(Work task) Your output must consist solely of the lines from the one containing "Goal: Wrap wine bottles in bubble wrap" through the end of the records, reproduced exactly.
"""
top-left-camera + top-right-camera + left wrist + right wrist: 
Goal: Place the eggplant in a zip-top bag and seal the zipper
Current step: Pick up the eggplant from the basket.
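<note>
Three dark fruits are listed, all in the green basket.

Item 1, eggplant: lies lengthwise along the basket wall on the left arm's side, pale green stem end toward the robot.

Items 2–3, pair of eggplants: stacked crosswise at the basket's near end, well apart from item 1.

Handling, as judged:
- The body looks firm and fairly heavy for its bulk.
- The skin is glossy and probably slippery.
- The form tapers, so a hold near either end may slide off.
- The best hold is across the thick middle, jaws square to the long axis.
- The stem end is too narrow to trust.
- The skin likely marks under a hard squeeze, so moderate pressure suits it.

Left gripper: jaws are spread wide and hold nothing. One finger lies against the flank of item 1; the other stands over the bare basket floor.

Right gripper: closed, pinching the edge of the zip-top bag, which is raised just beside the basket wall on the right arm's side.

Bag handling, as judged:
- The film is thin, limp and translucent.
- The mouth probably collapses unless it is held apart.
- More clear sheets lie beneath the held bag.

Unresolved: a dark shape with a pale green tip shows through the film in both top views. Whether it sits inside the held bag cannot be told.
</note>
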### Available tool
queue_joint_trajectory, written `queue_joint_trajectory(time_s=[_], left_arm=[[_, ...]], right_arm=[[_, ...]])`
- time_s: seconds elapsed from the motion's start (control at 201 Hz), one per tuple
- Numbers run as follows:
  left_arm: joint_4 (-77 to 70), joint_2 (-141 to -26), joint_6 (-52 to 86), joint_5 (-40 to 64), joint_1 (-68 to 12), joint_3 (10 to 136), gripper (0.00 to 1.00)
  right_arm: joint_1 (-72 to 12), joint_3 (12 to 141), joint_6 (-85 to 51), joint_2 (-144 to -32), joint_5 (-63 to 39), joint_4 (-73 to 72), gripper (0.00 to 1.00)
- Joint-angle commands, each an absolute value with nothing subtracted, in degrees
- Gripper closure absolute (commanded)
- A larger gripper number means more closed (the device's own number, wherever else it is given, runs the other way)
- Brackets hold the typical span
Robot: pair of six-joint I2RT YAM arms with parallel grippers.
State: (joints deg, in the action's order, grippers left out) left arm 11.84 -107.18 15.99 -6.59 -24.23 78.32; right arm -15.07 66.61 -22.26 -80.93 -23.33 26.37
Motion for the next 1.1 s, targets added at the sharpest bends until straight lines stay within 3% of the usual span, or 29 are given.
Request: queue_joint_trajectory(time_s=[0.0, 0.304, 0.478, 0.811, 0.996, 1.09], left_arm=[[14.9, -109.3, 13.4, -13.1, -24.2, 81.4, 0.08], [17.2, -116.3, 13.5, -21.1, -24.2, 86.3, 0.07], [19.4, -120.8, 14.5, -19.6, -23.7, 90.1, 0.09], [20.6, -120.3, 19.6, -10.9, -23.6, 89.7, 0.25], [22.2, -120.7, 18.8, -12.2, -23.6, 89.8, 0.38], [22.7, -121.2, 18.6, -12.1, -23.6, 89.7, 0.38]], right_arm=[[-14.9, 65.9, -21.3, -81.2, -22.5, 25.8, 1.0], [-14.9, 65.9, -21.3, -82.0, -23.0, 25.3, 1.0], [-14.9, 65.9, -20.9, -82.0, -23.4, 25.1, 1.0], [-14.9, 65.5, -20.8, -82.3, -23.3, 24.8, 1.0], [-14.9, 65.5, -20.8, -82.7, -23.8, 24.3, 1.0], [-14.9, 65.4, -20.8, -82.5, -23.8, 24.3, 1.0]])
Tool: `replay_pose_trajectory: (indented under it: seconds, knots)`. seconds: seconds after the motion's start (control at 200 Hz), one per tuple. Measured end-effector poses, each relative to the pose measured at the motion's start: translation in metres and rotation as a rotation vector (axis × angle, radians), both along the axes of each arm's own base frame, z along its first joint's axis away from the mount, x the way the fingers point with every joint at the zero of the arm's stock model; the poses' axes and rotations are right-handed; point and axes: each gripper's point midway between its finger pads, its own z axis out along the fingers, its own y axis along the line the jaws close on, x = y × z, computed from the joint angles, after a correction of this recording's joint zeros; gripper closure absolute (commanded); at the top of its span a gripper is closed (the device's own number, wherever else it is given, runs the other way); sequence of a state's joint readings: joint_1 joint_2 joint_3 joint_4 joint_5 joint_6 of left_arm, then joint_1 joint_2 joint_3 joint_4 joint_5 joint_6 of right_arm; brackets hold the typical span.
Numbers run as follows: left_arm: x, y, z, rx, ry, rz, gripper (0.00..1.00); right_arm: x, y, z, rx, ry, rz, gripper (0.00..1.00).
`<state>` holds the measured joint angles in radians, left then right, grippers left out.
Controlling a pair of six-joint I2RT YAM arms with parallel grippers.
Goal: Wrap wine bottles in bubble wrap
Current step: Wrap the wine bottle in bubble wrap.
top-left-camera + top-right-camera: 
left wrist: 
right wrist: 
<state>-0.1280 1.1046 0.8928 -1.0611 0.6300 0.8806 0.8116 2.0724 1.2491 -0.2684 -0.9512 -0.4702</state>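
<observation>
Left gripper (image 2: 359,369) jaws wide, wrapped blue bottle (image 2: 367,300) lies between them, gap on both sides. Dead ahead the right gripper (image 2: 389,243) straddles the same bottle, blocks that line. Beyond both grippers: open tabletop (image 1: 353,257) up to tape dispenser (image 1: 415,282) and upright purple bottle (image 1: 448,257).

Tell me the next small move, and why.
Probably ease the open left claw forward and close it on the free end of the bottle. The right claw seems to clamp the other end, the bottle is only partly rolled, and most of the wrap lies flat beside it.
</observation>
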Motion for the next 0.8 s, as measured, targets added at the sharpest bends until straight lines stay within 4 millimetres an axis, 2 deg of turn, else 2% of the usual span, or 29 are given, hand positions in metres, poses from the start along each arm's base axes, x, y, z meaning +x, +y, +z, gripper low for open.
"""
(Result of this exercise)
Goal: Wrap wine bottles in bubble wrap
Current step: Wrap the wine bottle in bubble wrap.
top-left-camera + top-right-camera: 
left wrist: 
right wrist: 
<state>-0.1280 1.1046 0.8928 -1.0611 0.6300 0.8806 0.8116 2.0724 1.2491 -0.2684 -0.9512 -0.4702</state>
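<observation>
Left gripper (image 2: 359,369) jaws wide, wrapped blue bottle (image 2: 367,300) lies between them, gap on both sides. Dead ahead the right gripper (image 2: 389,243) straddles the same bottle, blocks that line. Beyond both grippers: open tabletop (image 1: 353,257) up to tape dispenser (image 1: 415,282) and upright purple bottle (image 1: 448,257).

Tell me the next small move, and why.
Probably ease the open left claw forward and close it on the free end of the bottle. The right claw seems to clamp the other end, the bottle is only partly rolled, and most of the wrap lies flat beside it.
</observation>
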Motion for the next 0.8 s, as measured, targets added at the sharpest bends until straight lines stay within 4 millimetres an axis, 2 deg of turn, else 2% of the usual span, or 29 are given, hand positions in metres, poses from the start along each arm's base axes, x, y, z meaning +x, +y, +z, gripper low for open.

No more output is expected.